Я непроизвольно опустился на колени, склонил голову, и глаза мои на мгновение увлажнились.

Когда я поднялся — сердце мое было мертво, я остался совершенно спокойным, таким же спокойным, каким пришел сюда.

Взяв доктора под руку, я отправился домой. По дороге я остановился перед скульптурной мастерской и заказал красивый памятник. Я заплатил столько, сколько просили; уж по дороге к дому я сказал милейшему доктору, пристально смотревшему на меня:

— Ее могила будет самой красивой, правда, доктор? Я бы вернулся и заплатил в сто раз больше, лишь бы во всей Пизе не было памятника прекраснее, чем у нее!

— Знаете, — ответил он, сжимая мою руку, — я верю что одни чувства могут переходить в другие, точь-в-точь, как свет может превращаться в движение, движение в электричество, электричество в тепло, а тепло в свет! У вас же страдание превратилось в тщеславие, зловещее и спокойное. Остерегайтесь спокойствия, оно может стать вашим естественным состоянием и поглотить вас настолько, что между вами и мертвецом не будет уже никакой разницы, кроме той, что вы не потеряете способности двигаться и не будете разлагаться.

Тут он опять остановился.

Обхватив голову руками, он сидел некоторое время не шевелясь. Потом, закурив не помню уж какую по счету папиросу, он покачал головой и, пробормотав свое обычное: «гм-гм», заговорил снова.
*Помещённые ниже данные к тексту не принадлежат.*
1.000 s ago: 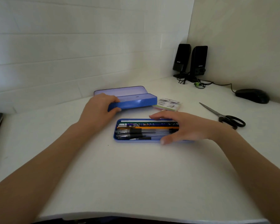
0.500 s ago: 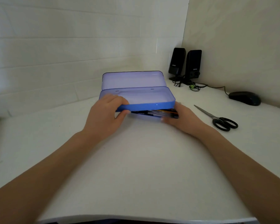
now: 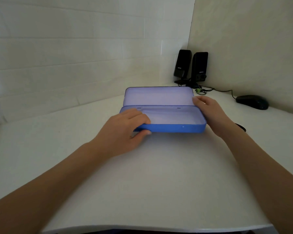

Его усталый голос звучал так глухо, что мне казалось, будто он сидел в закрытом шкафу, а не рядом со мной.

— Я вернулся на родину и уединился в имении ее отца. Почти три года я ни с кем не разговаривал. В течение этого времени не было ни одной книги, ни одного отчета о переливании крови на немецком, французском или итальянском языках, которых бы я не прочел.

Я ненавидел всех врачей, занимавшихся этими операциями, и особенно де Белина, потому что, как сказано в физиологических архивах за 1870 год на странице 43, из 175 больных он исцелил 85. И я страдаю манией, которая преследует меня до сих пор: я рву и сжигаю по ночам все книги о переливании крови, которые я получаю из-за границы.

Я проклинаю себя, — ведь моя кровь не могла исцелить дорогое мне существо.

Дочери моей в то время исполнилось уже три года. Она была слаба, глаза ее, влажные, синие, были так же прекрасны, как и у матери. Она была похожа на нее как две капли воды, такая же хрупкая и печальная, только ей было три года!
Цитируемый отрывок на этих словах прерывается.